A Novel Convolutional Neural Network Architecture with a Continuous Symmetry

Yao Liu,Hang Shao,Bing Bai
2024-05-20
Abstract:This paper introduces a new Convolutional Neural Network (ConvNet) architecture inspired by a class of partial differential equations (PDEs) called quasi-linear hyperbolic systems. With comparable performance on the image classification task, it allows for the modification of the weights via a continuous group of symmetry. This is a significant shift from traditional models where the architecture and weights are essentially fixed. We wish to promote the (internal) symmetry as a new desirable property for a neural network, and to draw attention to the PDE perspective in analyzing and interpreting ConvNets in the broader Deep Learning community.
Computer Vision and Pattern Recognition,Machine Learning,Neural and Evolutionary Computing
What problem does this paper attempt to address?

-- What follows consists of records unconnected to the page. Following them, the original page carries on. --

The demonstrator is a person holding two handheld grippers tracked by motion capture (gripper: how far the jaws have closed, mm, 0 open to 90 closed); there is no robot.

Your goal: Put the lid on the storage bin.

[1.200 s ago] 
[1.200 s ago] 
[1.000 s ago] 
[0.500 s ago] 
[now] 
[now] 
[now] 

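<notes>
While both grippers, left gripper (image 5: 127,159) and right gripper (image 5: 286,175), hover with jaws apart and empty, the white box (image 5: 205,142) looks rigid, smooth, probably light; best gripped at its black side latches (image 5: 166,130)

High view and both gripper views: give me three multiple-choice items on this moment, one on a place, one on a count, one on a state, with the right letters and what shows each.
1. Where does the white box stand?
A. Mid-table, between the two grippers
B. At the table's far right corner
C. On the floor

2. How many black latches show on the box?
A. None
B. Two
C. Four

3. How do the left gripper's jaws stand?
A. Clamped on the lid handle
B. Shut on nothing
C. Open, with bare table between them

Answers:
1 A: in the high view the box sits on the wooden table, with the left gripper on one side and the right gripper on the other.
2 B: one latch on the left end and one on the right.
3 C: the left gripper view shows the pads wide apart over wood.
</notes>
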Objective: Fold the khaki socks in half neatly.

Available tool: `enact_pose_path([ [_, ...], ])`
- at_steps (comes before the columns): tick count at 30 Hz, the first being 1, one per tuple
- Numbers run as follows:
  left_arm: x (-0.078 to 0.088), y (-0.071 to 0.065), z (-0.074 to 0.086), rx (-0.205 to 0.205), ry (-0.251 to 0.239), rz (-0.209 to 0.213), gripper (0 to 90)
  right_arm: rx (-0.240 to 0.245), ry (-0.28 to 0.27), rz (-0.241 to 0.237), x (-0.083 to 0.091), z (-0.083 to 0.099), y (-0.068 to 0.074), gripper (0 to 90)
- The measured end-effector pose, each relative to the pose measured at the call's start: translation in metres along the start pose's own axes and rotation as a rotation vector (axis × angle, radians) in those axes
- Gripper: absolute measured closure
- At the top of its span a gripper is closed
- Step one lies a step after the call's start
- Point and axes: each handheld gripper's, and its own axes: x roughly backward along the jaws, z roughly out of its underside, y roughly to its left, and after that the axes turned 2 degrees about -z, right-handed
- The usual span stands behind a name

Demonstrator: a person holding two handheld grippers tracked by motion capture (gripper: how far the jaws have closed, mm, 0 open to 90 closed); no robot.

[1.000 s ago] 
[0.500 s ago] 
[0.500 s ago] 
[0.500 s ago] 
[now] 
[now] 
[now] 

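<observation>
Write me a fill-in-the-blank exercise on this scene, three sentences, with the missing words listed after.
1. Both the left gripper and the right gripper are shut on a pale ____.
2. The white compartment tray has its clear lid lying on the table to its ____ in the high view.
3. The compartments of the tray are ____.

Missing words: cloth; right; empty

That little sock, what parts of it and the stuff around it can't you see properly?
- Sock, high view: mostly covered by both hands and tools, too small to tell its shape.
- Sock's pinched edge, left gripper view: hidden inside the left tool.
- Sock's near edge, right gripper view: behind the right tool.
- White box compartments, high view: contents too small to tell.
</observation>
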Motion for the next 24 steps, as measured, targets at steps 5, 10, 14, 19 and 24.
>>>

The main problem this paper attempts to address is the limited ability of existing Convolutional Neural Network (ConvNet) architectures to modify weights, especially in a meaningful way without changing the output. Once the traditional ConvNet architecture and weights are determined, they are essentially fixed, with no effective method to modify the model other than making minor adjustments by swapping neurons or units within the same layer. This limits the flexibility and interpretability of the model. To this end, the authors propose a new ConvNet architecture inspired by a class of partial differential equations (PDEs), specifically quasilinear hyperbolic systems. This new architecture allows for weight modifications through continuous symmetry groups without significantly affecting model performance. Specifically, this architecture removes activation functions and introduces a new form of nonlinearity, enabling the model to achieve channel mixing while maintaining performance. This not only provides a new perspective for model design but also potentially facilitates a better understanding of the internal mechanisms of neural networks. The main contributions of the paper include: 1. **Introducing continuous symmetry**: By associating model weights with continuous symmetry groups, the model gains higher flexibility and interpretability. 2. **Removing activation functions**: Most activation functions are removed without significantly reducing performance, simplifying the model structure. 3. **New form of nonlinearity**: A new form of nonlinearity based on quasilinear hyperbolic systems is introduced, providing new ideas for the design of ConvNets. These innovations aim to encourage the deep learning community to re-examine and design ConvNets from the perspective of partial differential equations, thereby developing more efficient and flexible models.